Keeping every line intact, repeat the data word for word.

---- Material provided

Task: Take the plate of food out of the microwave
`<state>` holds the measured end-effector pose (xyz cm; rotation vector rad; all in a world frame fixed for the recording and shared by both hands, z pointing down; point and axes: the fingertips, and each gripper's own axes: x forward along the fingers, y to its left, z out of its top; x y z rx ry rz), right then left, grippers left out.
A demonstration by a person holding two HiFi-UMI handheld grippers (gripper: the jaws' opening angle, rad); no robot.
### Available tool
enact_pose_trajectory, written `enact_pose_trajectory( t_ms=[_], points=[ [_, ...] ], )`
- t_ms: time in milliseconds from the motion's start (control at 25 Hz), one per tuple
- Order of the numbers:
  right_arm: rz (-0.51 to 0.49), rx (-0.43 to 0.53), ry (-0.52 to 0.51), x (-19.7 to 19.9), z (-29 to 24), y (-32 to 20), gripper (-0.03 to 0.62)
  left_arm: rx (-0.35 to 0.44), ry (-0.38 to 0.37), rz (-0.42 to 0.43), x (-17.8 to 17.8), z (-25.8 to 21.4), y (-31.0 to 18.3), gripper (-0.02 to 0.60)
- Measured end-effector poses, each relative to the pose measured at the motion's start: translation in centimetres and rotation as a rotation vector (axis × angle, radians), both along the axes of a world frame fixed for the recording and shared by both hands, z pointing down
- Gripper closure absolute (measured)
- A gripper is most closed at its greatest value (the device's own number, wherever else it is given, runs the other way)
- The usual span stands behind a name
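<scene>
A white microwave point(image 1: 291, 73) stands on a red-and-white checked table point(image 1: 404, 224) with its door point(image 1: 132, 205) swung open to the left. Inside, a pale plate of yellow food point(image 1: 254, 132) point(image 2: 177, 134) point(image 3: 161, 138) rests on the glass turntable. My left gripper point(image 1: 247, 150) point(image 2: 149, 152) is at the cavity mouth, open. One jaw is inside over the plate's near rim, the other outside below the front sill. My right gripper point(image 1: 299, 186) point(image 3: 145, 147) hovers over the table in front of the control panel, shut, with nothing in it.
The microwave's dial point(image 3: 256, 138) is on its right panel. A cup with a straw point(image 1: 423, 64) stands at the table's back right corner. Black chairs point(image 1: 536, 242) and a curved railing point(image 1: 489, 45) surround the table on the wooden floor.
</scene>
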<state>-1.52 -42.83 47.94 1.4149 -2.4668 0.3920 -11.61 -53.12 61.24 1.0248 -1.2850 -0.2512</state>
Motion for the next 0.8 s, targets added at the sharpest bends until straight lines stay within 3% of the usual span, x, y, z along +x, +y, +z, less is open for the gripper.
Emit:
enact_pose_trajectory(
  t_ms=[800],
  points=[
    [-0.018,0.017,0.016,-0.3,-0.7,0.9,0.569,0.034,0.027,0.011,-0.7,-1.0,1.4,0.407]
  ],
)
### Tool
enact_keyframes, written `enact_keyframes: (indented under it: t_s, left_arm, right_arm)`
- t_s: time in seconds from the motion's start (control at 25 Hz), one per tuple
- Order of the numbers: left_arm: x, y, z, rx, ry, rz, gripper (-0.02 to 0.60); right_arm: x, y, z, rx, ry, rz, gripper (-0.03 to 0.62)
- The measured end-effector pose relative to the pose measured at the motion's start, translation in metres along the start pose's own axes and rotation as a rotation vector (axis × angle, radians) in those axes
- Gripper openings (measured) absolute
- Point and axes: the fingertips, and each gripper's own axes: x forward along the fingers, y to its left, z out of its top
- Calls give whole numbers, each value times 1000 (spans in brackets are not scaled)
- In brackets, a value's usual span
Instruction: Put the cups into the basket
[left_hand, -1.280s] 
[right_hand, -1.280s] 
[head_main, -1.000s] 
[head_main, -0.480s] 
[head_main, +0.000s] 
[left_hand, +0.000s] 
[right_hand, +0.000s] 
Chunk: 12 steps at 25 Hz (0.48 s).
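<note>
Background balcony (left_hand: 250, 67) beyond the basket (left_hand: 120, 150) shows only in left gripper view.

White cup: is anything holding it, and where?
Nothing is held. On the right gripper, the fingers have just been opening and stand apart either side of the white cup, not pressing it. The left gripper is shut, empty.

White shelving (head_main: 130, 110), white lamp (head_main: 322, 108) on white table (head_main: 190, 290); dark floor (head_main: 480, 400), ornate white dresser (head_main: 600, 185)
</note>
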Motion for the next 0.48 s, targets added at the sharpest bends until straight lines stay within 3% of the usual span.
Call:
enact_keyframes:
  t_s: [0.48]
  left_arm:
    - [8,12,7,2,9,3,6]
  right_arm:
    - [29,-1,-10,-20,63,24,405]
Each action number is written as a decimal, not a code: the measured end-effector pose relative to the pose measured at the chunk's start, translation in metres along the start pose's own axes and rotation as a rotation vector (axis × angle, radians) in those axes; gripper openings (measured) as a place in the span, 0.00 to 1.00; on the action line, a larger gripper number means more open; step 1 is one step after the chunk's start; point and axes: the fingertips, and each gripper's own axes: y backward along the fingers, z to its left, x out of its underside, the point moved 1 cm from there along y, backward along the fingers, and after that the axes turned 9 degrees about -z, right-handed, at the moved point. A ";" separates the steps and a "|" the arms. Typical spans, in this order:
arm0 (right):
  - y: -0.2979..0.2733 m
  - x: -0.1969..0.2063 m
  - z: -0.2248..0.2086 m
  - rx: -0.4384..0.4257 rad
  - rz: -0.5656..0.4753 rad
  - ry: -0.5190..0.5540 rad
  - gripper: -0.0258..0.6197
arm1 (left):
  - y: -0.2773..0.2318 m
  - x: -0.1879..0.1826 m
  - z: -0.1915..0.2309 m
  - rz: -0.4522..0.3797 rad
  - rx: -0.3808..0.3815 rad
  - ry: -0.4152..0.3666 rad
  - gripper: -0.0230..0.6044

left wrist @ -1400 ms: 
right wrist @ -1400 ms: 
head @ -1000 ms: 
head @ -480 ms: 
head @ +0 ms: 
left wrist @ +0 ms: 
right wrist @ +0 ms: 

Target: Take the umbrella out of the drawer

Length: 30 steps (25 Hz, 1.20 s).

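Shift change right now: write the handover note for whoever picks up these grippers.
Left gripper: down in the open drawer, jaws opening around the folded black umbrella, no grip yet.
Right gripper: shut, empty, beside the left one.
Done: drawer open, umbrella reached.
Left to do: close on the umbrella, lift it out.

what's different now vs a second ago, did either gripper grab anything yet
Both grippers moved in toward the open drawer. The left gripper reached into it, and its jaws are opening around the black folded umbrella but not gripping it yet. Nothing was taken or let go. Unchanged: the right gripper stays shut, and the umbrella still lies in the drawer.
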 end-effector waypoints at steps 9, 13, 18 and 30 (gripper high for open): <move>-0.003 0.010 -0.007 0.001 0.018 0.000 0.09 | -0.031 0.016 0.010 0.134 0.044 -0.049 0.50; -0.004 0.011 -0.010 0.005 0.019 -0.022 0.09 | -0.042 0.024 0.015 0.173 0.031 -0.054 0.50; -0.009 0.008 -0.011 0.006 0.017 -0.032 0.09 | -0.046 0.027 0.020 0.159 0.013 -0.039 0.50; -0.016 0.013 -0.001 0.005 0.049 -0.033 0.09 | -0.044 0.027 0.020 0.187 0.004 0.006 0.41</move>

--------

● **Output**
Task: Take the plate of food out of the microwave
`<state>` holds the measured end-effector pose (xyz cm; rotation vector rad; all in a world frame fixed for the recording and shared by both hands, z pointing down; point and axes: the fingertips, and each gripper's own axes: x forward along the fingers, y to its left, z out of its top; x y z rx ry rz), right then left, grippers left out.
A demonstration by a person holding two HiFi-UMI handheld grippers (gripper: the jaws' opening angle, rad); no robot.
### Available tool
enact_pose_trajectory, written `enact_pose_trajectory( t_ms=[_], points=[ [_, ...] ], )`
- t_ms: time in milliseconds from the motion's start (control at 25 Hz), one per tuple
- Order of the numbers:
  right_arm: rz (-0.51 to 0.49), rx (-0.43 to 0.53), ry (-0.52 to 0.51), x (-19.7 to 19.9), z (-29 to 24), y (-32 to 20), gripper (-0.03 to 0.62)
  left_arm: rx (-0.35 to 0.44), ry (-0.38 to 0.37), rz (-0.42 to 0.43), x (-17.8 to 17.8), z (-25.8 to 21.4), y (-31.0 to 18.3), gripper (-0.02 to 0.60)
- Measured end-effector poses, each relative to the pose measured at the motion's start: translation in centimetres and rotation as a rotation vector (axis × angle, radians), both along the axes of a world frame fixed for the recording and shared by both hands, z pointing down
- Gripper closure absolute (measured)
- A gripper is most closed at its greatest value (the device's own number, wherever else it is given, runs the other way)
- The usual span stands behind a name
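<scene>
A white microwave point(image 1: 291, 73) stands on a red-and-white checked table point(image 1: 404, 224) with its door point(image 1: 132, 205) swung open to the left. Inside, a pale plate of yellow food point(image 1: 254, 132) point(image 2: 177, 134) point(image 3: 161, 138) rests on the glass turntable. My left gripper point(image 1: 247, 150) point(image 2: 149, 152) is at the cavity mouth, open. One jaw is inside over the plate's near rim, the other outside below the front sill. My right gripper point(image 1: 299, 186) point(image 3: 145, 147) hovers over the table in front of the control panel, shut, with nothing in it.
The microwave's dial point(image 3: 256, 138) is on its right panel. A cup with a straw point(image 1: 423, 64) stands at the table's back right corner. Black chairs point(image 1: 536, 242) and a curved railing point(image 1: 489, 45) surround the table on the wooden floor.
</scene>
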<state>-1.52 -42.83 47.94 1.4149 -2.4668 0.3920 -11.61 -53.12 61.24 1.0248 -1.2850 -0.2512</state>
Motion for the next 0.8 s, targets added at the sharpest bends until straight lines stay within 3% of the usual span, x, y, z along +x, +y, +z, less is open for the gripper.
Emit:
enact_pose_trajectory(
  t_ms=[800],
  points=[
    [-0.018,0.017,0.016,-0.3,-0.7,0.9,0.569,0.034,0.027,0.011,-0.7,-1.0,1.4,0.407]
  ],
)
### Tool
enact_keyframes, written `enact_keyframes: (indented under it: t_s, left_arm, right_arm)`
- t_s: time in seconds from the motion's start (control at 25 Hz), one per tuple
- Order of the numbers: left_arm: x, y, z, rx, ry, rz, gripper (-0.02 to 0.60); right_arm: x, y, z, rx, ry, rz, gripper (-0.03 to 0.62)
- The measured end-effector pose relative to the pose measured at the motion's start, translation in metres along the start pose's own axes and rotation as a rotation vector (axis × angle, radians) in those axes
- Gripper openings (measured) absolute
- Point and axes: the fingertips, and each gripper's own axes: x forward along the fingers, y to its left, z out of its top
- Calls give whole numbers, each value times 1000 (spans in brackets are not scaled)
- In brackets, a value's usual span
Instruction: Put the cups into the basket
[left_hand, -1.280s] 
[right_hand, -1.280s] 
[head_main, -1.000s] 
[head_main, -0.480s] 
[head_main, +0.000s] 
[left_hand, +0.000s] 
[right_hand, +0.000s] 
Chunk: 12 steps at 25 Hz (0.48 s).
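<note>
Background balcony (left_hand: 250, 67) beyond the basket (left_hand: 120, 150) shows only in left gripper view.

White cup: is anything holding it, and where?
Nothing is held. On the right gripper, the fingers have just been opening and stand apart either side of the white cup, not pressing it. The left gripper is shut, empty.

White shelving (head_main: 130, 110), white lamp (head_main: 322, 108) on white table (head_main: 190, 290); dark floor (head_main: 480, 400), ornate white dresser (head_main: 600, 185)
</note>
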Motion for the next 0.48 s, targets added at the sharpest bends until straight lines stay within 3% of the usual span.
Call:
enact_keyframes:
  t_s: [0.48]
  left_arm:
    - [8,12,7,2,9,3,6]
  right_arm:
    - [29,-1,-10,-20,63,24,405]
Each action number is written as a decimal, not a code: the measured end-effector pose relative to the pose measured at the chunk's start, translation in metres along the start pose's own axes and rotation as a rotation vector (axis × angle, radians) in those axes; gripper openings (measured) as a place in the span, 0.00 to 1.00; on the action line, a larger gripper number means more open; step 1 is one step after the chunk's start; point and axes: the fingertips, and each gripper's own axes: y backward along the fingers, z to its left, x out of its underside, the point moved 1 cm from there along y, backward along the fingers, and after that the axes turned 9 degrees about -z, right-handed, at the moved point. A ";" separates the steps and a "|" the arms. Typical spans, in this order:
arm0 (right):
  - y: -0.2979..0.2733 m
  - x: -0.1969..0.2063 m
  - z: -0.2248..0.2086 m
  - rx: -0.4384..0.4257 rad
  - rz: -0.5656..0.4753 rad
  - ry: -0.5190..0.5540 rad
  - gripper: -0.0258..0.6197
arm1 (left):
  - y: -0.2773..0.2318 m
  - x: -0.1879..0.1826 m
  - z: -0.1915..0.2309 m
  - rz: -0.4522..0.3797 rad
  - rx: -0.3808..0.3815 rad
  - ry: -0.4152..0.3666 rad
  - gripper: -0.0230..0.6044

left wrist @ -1400 ms: 
right wrist @ -1400 ms: 
head @ -1000 ms: 
head @ -480 ms: 
head @ +0 ms: 
left wrist @ +0 ms: 
right wrist @ +0 ms: 

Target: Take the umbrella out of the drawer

Length: 30 steps (25 Hz, 1.20 s).

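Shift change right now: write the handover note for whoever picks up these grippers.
Left gripper: down in the open drawer, jaws opening around the folded black umbrella, no grip yet.
Right gripper: shut, empty, beside the left one.
Done: drawer open, umbrella reached.
Left to do: close on the umbrella, lift it out.

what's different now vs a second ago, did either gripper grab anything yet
Both grippers moved in toward the open drawer. The left gripper reached into it, and its jaws are opening around the black folded umbrella but not gripping it yet. Nothing was taken or let go. Unchanged: the right gripper stays shut, and the umbrella still lies in the drawer.
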 end-effector waypoints at steps 9, 13, 18 and 30 (gripper high for open): <move>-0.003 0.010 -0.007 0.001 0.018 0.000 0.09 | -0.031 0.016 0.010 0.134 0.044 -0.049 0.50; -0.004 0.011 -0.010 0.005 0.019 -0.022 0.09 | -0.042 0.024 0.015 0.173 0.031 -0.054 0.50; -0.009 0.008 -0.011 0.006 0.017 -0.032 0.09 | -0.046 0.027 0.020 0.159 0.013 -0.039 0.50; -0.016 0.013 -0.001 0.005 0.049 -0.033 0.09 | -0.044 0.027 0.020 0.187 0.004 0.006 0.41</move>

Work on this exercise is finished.